For the tomato and corn salsa: 

  1. Combine the tomatoes, corn, diced onion, lime juice, salt and pepper into a small bowl and mix. 

For the guacamole: 

  1. Mash the avocado in a small bowl and then mix in the lime juice, garlic powder, diced onion and salt.

For the bowls: 

  1. Mix the thinly sliced red cabbage with 1 tbsp apple cider vinegar and leave to sit. 
  2. Steam the kale with a pinch of salt until it’s cooked through (about 5 minutes). 
  3. Build your bowl starting with the steamed kale and cooked brown rice, adding the black beans, cooked tofu, tomato and corn salsa, red cabbage and guacamole. 

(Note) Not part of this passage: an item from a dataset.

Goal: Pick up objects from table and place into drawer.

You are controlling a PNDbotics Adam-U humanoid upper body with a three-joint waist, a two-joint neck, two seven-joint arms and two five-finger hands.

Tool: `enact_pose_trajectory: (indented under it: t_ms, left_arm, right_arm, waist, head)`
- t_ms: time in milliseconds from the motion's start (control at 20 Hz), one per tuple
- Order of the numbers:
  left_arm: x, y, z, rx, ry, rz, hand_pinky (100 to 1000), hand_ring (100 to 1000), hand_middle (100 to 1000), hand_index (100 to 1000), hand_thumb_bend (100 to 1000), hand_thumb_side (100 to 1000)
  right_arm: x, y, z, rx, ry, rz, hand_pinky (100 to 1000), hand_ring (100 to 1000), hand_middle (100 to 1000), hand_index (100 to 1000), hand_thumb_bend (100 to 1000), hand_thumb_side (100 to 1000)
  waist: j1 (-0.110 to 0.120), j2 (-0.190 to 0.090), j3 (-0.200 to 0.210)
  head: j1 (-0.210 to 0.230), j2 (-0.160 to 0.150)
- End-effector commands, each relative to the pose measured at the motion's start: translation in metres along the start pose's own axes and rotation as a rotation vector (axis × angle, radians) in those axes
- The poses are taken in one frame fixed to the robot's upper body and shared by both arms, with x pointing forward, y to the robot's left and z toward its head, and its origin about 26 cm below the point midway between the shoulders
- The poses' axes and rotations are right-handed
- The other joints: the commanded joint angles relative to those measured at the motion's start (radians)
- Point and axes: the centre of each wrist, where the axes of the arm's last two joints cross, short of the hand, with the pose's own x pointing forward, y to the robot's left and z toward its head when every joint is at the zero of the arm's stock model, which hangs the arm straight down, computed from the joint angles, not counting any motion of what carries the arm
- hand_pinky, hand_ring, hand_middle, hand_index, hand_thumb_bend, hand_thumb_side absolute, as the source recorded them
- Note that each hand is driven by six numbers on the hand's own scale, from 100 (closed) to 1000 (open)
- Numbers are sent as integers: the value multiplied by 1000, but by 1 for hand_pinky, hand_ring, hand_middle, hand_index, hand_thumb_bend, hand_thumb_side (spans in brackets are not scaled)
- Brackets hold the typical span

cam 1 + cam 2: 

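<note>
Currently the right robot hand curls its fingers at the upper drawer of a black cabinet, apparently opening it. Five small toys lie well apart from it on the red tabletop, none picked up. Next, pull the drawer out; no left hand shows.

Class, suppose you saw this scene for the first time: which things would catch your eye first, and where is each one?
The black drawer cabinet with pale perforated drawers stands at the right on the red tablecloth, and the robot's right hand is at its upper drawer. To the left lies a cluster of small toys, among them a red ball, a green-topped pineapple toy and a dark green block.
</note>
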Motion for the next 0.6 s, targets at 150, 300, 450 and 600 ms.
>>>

Tempeh Summer Rolls with a Peanut Dip

The perfect light lunch or snack for the Summer when all you want is something cold, refreshing and crunchy! All the ingredients in these Summer Rolls can be substituted with whatever you like, for example, feel free to use tofu instead of tempeh.


(serves 1)

For the tempeh marinade: 

  • 125g Tempeh 
  • 2 tbsp soy sauce 
  • 1 tbsp maple syrup 
  • ½ lime 
  • ½ tsp smoked paprika 
  • ½ tsp garlic powder 
  • Black pepper 

For the rolls:

  • 125g Marinaded Tempeh, cut into strips 
  • 4-5 Rice Paper Sheets (you can find these at any Asian supermarket) 
  • 1 small carrot, thinly sliced 
  • Cucumber, thinly sliced 
  • Bell pepper, thinly sliced 
  • Red cabbage, thinly sliced 
  • ½ avocado, sliced

For the peanut dip: 

  • 1 tbsp peanut butter 
  • 1 tbsp soy sauce 
  • 1 tbsp rice vinegar 
  • 1 tsp maple syrup 
  • A squeeze of lime
  • Pinch of garlic powder (optional)



  1. Mix all of the ingredients for the tempeh marinade in a dish or a container. 
  2. Make sure the tempeh is all covered in the marinade and leave it in the fridge for 30 minutes whilst you prepare your vegetables.  
  3. For the dip, simply combine all of the ingredients in a small bowl and mix well. 
  4. After 30 minutes, fry the tempeh over a medium heat with 1 tbsp olive oil until it’s golden brown on both sides. 
  5. Leave the tempeh to cool down slightly before adding it to the rolls. 
  6. Wet your rice paper sheet, following the instructions on the packet (I find not soaking them for too long is key!) and place on a chopping board or large plate. 
  7. Add your veggies and tempeh to the centre of the rice paper sheet. Be careful not to use too much otherwise the roll might tear! 
  8. Start by carefully folding the bottom of the sheet over the filling and making sure it’s quite tight. Then, fold over the left side and the right side and begin to roll forward until it’s sealed. You don’t need to add any more water as the paper will naturally stick to itself. 
  9. Repeat with the rest of the sheets and serve with the peanut dipping sauce.